The court also cited two California Supreme Court opinions addressing the interest in limited privacy, saying those cases “are illustrative of this point”—that the communication must be personal and private to the individual making the statement. Business discussions by medical staff of Planned Parenthood are not communicating personal and private information about the staffer himself.

There Was No Underlying Criminal Conduct

Further, the conversation with Planned Parenthood is not protected by HIPAA (the federal Health Insurance Portability and Accountability Act of 1996) for precisely the same legal reasons: the right to privacy in medical records is held by an individual person not a medical corporation or its staff. Planned Parenthood cannot assert any individual rights in the information because it is the patient’s right.

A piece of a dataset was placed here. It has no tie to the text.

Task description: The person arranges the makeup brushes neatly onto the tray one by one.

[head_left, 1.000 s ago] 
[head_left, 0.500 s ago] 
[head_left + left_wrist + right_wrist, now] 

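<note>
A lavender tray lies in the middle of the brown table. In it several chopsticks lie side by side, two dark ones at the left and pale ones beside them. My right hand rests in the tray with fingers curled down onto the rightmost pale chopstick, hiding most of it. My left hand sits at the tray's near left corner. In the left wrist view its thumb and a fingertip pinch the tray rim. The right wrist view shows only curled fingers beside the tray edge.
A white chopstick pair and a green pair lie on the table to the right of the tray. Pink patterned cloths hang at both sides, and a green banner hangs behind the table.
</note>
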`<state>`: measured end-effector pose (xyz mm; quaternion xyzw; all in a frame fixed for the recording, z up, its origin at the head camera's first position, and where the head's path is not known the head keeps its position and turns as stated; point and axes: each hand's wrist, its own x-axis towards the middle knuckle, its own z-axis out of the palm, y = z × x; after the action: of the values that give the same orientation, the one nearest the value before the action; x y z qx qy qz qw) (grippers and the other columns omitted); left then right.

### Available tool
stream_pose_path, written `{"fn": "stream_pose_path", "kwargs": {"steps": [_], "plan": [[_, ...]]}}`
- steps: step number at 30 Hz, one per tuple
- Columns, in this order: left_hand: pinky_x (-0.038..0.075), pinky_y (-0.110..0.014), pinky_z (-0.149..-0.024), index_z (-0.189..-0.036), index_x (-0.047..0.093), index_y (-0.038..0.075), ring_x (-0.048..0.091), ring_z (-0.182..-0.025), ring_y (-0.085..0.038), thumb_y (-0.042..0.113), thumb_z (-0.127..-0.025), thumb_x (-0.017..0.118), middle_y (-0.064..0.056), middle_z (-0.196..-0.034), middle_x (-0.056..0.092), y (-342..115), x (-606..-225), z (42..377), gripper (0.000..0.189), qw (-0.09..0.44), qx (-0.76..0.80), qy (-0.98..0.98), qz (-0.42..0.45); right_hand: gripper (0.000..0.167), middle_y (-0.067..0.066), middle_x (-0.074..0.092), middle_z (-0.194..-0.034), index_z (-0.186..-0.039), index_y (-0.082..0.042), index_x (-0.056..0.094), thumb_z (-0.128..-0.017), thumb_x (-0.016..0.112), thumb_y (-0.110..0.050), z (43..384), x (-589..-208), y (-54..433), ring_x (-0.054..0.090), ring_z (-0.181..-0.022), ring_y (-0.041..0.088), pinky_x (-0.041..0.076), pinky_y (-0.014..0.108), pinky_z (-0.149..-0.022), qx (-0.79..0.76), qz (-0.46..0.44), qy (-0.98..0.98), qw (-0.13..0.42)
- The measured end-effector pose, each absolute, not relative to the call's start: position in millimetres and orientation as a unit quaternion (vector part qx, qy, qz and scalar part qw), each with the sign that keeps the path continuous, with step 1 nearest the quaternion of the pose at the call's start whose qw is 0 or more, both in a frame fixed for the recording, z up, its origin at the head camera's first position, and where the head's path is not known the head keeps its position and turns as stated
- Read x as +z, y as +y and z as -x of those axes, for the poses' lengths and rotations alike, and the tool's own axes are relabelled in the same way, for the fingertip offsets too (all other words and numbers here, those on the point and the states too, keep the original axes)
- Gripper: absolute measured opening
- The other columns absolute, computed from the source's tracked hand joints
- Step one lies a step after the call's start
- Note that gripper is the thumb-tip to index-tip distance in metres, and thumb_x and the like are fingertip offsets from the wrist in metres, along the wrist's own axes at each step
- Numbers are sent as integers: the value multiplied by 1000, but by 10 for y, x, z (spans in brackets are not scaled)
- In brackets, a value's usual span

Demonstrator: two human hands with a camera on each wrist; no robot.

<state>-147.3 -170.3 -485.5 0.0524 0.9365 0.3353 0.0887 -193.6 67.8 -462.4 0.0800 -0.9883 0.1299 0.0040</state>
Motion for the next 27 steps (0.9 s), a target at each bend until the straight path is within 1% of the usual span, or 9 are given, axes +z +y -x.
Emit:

For the fetal tissue, California law does not recognize a fetus as a person for purposes of possessing rights, so there is no more right to privacy established to begin with than if the conversation were discussing car parts. If California law recognized a fetus as a person with full rights, then the right to privacy would be owned by the unborn child, not Planned Parenthood.

The final charge is conspiracy, which requires conspiring to commit an act that is criminal. For example, you might “conspire” with a friend to throw a surprise birthday party. You and your friend would not be charged with criminal conspiracy because a surprise party is not a criminal act. If there was no underlying criminal conduct in recording Planned Parenthood, then there was no criminal conspiracy.

For all of these reasons, any lawsuit alleging violation of a right to privacy really should be brought by the unborn child, not Planned Parenthood—and certainly not by an over-zealous government that on one hand refuses to protect the rights of the unborn child, and on the other seeks to give special rights to corporations when the news gathering of an undercover journalist goes against the liberal pro-abortion agenda.